Der Server läuft in einem HA Cluster mit einer garantierten Verfügbarkeit von 99,999% weshalb ich mir da ehrlich gesagt nicht wirklich sorgen mache.
Ist das ein Server von einem Massenhoster wie Strato, 1&1, Webtropia oder so? Wenn ja, dann wird das mit der Konstruktion eher schwierig, wenn die kein VPN-Gateway anbieten. Damit müsstest du die VPN-Verbindung von dem Server terminieren lassen, was sicherheitstechnisch eine nicht sehr einfache Arbeit ist. Da ist die Grenze von unsicher über sicher zu ausgesperrt fließend.
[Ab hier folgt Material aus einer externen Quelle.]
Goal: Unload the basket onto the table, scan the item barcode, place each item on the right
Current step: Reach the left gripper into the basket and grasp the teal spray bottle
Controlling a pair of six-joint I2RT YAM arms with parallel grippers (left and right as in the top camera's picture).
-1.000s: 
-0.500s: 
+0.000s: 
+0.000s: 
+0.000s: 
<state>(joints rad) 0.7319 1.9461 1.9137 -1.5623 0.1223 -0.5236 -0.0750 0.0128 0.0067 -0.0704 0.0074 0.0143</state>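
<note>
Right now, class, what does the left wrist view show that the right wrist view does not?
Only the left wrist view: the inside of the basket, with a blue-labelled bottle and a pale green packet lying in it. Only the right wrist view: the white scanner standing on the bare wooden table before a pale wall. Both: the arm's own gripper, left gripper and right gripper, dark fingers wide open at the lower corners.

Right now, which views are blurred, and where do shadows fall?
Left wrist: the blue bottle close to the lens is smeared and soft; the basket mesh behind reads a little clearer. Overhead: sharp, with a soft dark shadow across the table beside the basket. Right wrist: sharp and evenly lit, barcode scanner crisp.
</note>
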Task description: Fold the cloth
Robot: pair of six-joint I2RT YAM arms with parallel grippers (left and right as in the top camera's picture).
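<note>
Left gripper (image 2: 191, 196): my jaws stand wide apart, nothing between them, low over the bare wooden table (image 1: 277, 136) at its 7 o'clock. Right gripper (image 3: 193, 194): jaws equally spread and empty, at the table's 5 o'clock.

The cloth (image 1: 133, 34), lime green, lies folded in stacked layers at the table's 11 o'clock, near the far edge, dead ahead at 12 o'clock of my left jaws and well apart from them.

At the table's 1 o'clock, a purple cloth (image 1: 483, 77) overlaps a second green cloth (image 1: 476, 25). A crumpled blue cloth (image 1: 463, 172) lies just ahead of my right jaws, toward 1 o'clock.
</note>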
Desweiteren betrifft der HA-Cluster nur die Hardware, also fällt ein Host aus, wird deine VM einfach auf den nächsten Host geschoben, wieder eingeschaltet und fertig. Es kann aber auch Ausfälle durch Fehler im Betriebssystem, der Software, der Konfiguration, dem Dateissystem und sonstwas geben. Die fallen nicht unter´s HA sondern in die Zuständigkeit des Systemverwalters, also in dem Fall du. Und diese Ausfälle sind meist deutlich komplexer als ein Stück defekte Hardware.